## What needs to be done
Copy out the final stretch of the listing: the line that contains "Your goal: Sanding" and all lines after it, exactly as they appear.

## Input material
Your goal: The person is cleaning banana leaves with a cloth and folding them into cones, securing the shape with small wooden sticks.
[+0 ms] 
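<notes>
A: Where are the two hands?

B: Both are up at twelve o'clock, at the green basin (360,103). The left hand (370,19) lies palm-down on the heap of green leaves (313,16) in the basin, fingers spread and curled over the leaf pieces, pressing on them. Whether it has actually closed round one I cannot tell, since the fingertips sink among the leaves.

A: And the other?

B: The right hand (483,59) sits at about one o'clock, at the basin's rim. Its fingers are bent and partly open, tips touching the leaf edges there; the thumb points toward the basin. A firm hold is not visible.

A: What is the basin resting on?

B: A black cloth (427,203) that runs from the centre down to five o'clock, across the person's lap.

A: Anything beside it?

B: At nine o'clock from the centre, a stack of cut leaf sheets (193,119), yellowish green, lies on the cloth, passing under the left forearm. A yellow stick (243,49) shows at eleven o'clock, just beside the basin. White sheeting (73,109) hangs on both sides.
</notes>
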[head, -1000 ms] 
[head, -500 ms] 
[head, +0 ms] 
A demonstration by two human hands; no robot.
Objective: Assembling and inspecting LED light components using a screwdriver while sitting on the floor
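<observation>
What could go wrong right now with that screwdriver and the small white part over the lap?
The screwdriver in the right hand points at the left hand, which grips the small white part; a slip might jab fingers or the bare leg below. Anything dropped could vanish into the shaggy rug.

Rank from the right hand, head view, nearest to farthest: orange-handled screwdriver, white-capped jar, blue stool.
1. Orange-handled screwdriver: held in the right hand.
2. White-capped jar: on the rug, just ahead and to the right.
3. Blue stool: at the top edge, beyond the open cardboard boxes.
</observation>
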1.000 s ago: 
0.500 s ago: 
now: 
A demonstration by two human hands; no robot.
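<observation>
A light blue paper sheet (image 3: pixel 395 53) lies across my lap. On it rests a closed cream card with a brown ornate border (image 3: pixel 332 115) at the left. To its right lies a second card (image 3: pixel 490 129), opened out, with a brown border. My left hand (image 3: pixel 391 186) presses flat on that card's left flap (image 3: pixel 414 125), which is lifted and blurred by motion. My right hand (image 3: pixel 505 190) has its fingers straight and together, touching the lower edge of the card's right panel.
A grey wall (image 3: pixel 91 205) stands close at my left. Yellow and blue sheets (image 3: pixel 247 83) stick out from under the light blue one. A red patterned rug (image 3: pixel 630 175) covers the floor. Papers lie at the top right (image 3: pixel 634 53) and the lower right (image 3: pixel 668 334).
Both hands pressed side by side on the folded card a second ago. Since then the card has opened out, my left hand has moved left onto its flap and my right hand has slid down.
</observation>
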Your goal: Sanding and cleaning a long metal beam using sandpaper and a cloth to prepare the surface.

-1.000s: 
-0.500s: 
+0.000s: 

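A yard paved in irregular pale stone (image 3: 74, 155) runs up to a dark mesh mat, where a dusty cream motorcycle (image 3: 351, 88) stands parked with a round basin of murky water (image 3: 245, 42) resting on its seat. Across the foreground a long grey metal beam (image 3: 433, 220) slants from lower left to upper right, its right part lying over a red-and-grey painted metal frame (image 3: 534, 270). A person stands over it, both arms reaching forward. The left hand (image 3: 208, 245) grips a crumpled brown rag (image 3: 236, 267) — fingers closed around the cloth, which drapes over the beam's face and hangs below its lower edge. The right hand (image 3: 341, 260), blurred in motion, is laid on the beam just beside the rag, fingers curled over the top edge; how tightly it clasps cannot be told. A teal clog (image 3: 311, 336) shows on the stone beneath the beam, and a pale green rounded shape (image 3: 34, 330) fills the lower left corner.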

## Written solution
Your goal: Sanding and cleaning a long metal beam using sandpaper and a cloth to prepare the surface.

-1.000s: 
-0.500s: 
+0.000s: 

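A yard paved in irregular pale stone (image 3: 74, 155) runs up to a dark mesh mat, where a dusty cream motorcycle (image 3: 351, 88) stands parked with a round basin of murky water (image 3: 245, 42) resting on its seat. Across the foreground a long grey metal beam (image 3: 433, 220) slants from lower left to upper right, its right part lying over a red-and-grey painted metal frame (image 3: 534, 270). A person stands over it, both arms reaching forward. The left hand (image 3: 208, 245) grips a crumpled brown rag (image 3: 236, 267) — fingers closed around the cloth, which drapes over the beam's face and hangs below its lower edge. The right hand (image 3: 341, 260), blurred in motion, is laid on the beam just beside the rag, fingers curled over the top edge; how tightly it clasps cannot be told. A teal clog (image 3: 311, 336) shows on the stone beneath the beam, and a pale green rounded shape (image 3: 34, 330) fills the lower left corner.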

No further output is expected for this exercise.